Koh-ei Toyoshima1, Hitoshi Kuwamoto2, Mikaru M. Yamao2, Mutsumi Inamatsu1, 2, 3, and Katsutoshi Yoshizato2, 3. 1Institute of Immunology, Co., Ltd, Tokyo, Japan; 2Hiroshima Tissue Regeneration Project, Hiroshima Prefecture Collaboration of Regional Entities for Advancement of Technological Excellence, JST, Japan; 3Dept of Biological Science, Graduate School of Science, Hiroshima University, Japan

The dermal papilla (DP) is a messenchymal component of the hair follicle and can induce ectopic hair follicles when it is implanted into the afollicular skin. We established a serial cultivation method of DP cells by maintaining them in media containing conditioned medium (CM) of rat keratinocytes (J. Invest. Dermatol., 111(5), 767-75, 1998). This method for rat DP cells was applicable to human DP cells. Human DP cells could be serially subcultured until the passage number reached to 10-16. The hair follicle-inducing ability of the human DP cells that had been propagated in culture was assayed by transplanting them to the space between the epidermis and the dermis of rat sole skin, which showed that they retained the hair follicle-inductive ability.
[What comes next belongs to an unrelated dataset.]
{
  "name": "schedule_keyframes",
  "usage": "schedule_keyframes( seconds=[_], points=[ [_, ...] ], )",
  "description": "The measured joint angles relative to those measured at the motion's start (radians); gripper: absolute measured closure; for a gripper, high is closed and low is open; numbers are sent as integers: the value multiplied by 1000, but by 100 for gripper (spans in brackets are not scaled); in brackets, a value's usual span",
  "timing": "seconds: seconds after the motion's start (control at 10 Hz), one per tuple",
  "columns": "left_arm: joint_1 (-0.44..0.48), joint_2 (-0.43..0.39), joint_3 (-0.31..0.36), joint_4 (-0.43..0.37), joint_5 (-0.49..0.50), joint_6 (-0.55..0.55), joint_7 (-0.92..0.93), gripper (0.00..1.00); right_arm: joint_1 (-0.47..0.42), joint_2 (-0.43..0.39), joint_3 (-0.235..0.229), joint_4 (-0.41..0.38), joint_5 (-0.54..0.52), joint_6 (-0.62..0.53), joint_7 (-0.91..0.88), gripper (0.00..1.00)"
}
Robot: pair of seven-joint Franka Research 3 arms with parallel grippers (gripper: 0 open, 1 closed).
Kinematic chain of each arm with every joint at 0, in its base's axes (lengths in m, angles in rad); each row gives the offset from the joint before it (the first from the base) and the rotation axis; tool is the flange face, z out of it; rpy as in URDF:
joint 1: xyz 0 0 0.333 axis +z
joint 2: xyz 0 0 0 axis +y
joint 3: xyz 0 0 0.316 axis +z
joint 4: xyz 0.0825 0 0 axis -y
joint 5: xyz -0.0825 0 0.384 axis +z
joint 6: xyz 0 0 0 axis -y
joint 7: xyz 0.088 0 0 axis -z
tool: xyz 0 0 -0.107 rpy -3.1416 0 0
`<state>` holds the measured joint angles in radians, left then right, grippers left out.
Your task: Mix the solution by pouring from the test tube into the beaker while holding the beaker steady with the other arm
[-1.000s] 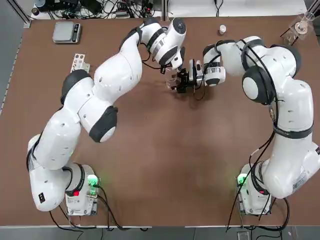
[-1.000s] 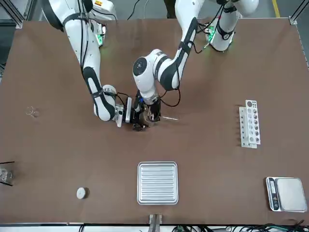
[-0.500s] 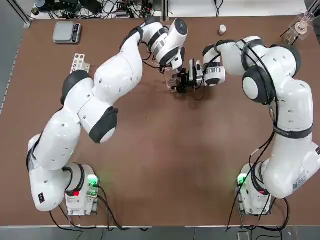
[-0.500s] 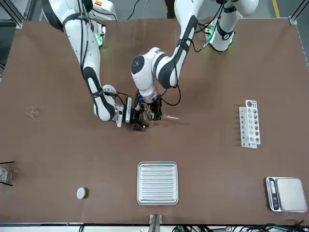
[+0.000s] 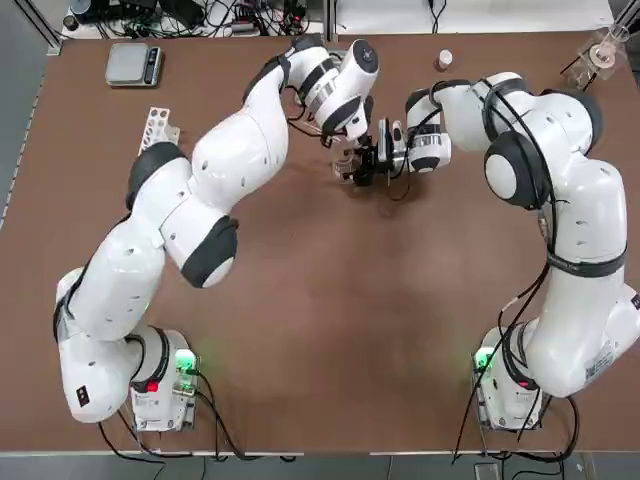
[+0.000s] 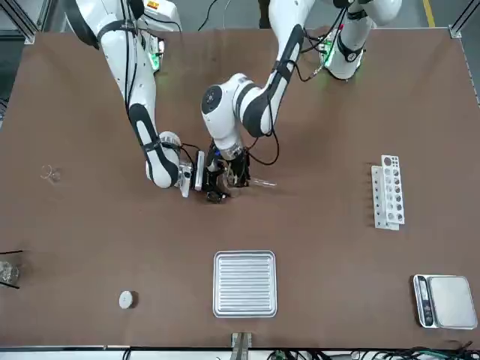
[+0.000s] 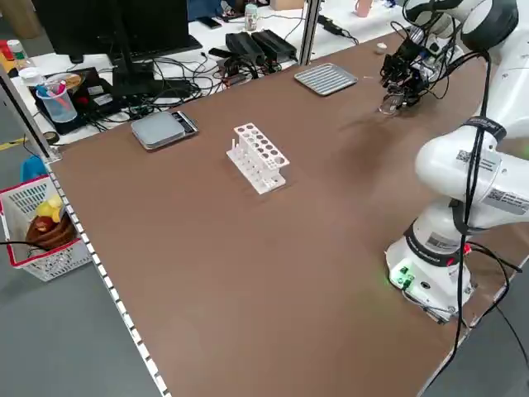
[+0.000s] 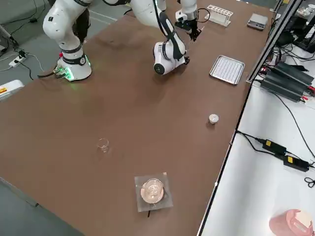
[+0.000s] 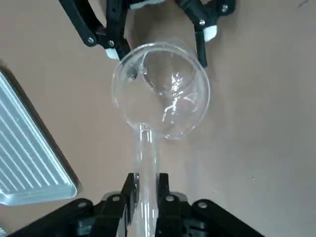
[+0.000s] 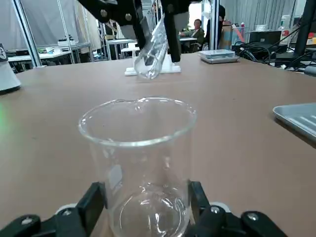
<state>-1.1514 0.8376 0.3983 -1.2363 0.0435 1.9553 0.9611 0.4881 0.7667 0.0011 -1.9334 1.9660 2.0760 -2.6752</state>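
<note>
The beaker (image 10: 138, 158) stands upright on the brown table (image 5: 330, 300) near the far middle, and my right gripper (image 10: 140, 210) is shut on its base from the side. My left gripper (image 9: 145, 190) is shut on the test tube (image 9: 144, 158), which is tilted with its mouth over the beaker's rim (image 9: 160, 89). The right wrist view shows the test tube (image 10: 153, 47) slanting down just above and behind the beaker. In the top view the left gripper (image 5: 346, 140) hangs over the beaker (image 5: 347, 166), and the right gripper (image 5: 364, 163) is beside it.
A white rack (image 6: 388, 191) with round holes, a ribbed metal tray (image 6: 244, 283) and a scale (image 6: 445, 301) lie along the far part of the table. A tiny glass vessel (image 6: 49, 174), a flask in a stand (image 6: 7, 271) and a small round cap (image 6: 127, 300) sit on the robot's right side.
The left arm's wrist has turned a little, so the test tube is tipped slightly more over the beaker. The right gripper and the beaker have stayed put.
</note>
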Motion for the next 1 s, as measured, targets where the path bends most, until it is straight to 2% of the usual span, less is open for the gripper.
schedule_keyframes(
  seconds=[1.0],
  points=[
    [7,2,1,12,-7,-3,-9,78,0,0,0,0,0,0,0,23]
  ],
)
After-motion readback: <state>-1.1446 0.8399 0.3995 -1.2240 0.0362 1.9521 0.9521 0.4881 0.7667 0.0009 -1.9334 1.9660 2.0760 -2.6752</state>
However, the growth of hair shafts from the induced follicles was very poor in this assay, which led us to assay the ability by another method, "graft chamber method". The cultured human DP cells (primary or passage number 6) and epidermal cells freshly prepared from newborns of rat were mixed together and transplanted onto the back of nude mice, and the region containing the transplants was covered with a graft chamber. In this assay, we could show that the culture-propagated human papilla cells induced hair follicles from the transplanted rat epidermal cells, and the induced follicles produced hair shafts that came out from the surface of the epidermis. From these results we conclude that human DP cells can be propagated by serial subcultivations without losing their inherent hair-inducing ability.